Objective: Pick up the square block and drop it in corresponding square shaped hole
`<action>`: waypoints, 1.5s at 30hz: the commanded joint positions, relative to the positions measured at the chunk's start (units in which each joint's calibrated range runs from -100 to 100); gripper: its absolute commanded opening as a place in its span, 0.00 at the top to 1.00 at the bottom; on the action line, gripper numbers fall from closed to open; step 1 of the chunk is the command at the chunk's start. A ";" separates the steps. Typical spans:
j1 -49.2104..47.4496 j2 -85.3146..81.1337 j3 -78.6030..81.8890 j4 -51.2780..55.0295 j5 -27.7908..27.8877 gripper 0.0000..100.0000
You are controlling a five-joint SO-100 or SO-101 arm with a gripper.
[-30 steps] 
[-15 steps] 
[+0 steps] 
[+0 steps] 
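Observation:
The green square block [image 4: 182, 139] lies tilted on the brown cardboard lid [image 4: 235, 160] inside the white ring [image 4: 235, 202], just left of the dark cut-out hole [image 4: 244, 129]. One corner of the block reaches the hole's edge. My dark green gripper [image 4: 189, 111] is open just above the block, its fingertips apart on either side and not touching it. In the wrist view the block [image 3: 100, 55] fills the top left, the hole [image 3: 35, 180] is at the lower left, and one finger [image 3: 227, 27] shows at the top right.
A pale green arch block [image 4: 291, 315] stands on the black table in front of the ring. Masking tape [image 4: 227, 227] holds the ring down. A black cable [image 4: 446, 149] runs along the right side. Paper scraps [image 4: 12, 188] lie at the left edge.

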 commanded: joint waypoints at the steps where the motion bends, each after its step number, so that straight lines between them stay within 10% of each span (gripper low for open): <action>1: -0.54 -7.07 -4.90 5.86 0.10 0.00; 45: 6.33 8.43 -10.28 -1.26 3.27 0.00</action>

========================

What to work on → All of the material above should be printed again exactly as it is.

Finished exercise →
Objective: Pick up the square block and drop it in corresponding square shaped hole
`<action>`: waypoints, 1.5s at 30hz: the commanded joint positions, relative to the positions measured at the chunk's start (units in which each joint's calibrated range runs from -100 to 100); gripper: its absolute commanded opening as a place in its span, 0.00 at the top to 1.00 at the bottom; on the action line, gripper numbers fall from closed to open; step 1 of the chunk is the command at the chunk's start. A ";" separates the steps. Typical spans:
j1 -49.2104..47.4496 j2 -85.3146..81.1337 j3 -78.6030..81.8890 j4 -51.2780..55.0295 j5 -27.7908..27.8877 gripper 0.0000..100.0000
You are controlling a five-joint SO-100 or SO-101 arm with a gripper.
[-30 steps] 
[-15 steps] 
[+0 steps] 
[+0 steps] 
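Observation:
The green square block [image 4: 182, 139] lies tilted on the brown cardboard lid [image 4: 235, 160] inside the white ring [image 4: 235, 202], just left of the dark cut-out hole [image 4: 244, 129]. One corner of the block reaches the hole's edge. My dark green gripper [image 4: 189, 111] is open just above the block, its fingertips apart on either side and not touching it. In the wrist view the block [image 3: 100, 55] fills the top left, the hole [image 3: 35, 180] is at the lower left, and one finger [image 3: 227, 27] shows at the top right.
A pale green arch block [image 4: 291, 315] stands on the black table in front of the ring. Masking tape [image 4: 227, 227] holds the ring down. A black cable [image 4: 446, 149] runs along the right side. Paper scraps [image 4: 12, 188] lie at the left edge.
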
 commanded: joint waypoints at the steps where the motion bends, each after its step number, so that straight lines between them stay within 10% of each span (gripper low for open): <action>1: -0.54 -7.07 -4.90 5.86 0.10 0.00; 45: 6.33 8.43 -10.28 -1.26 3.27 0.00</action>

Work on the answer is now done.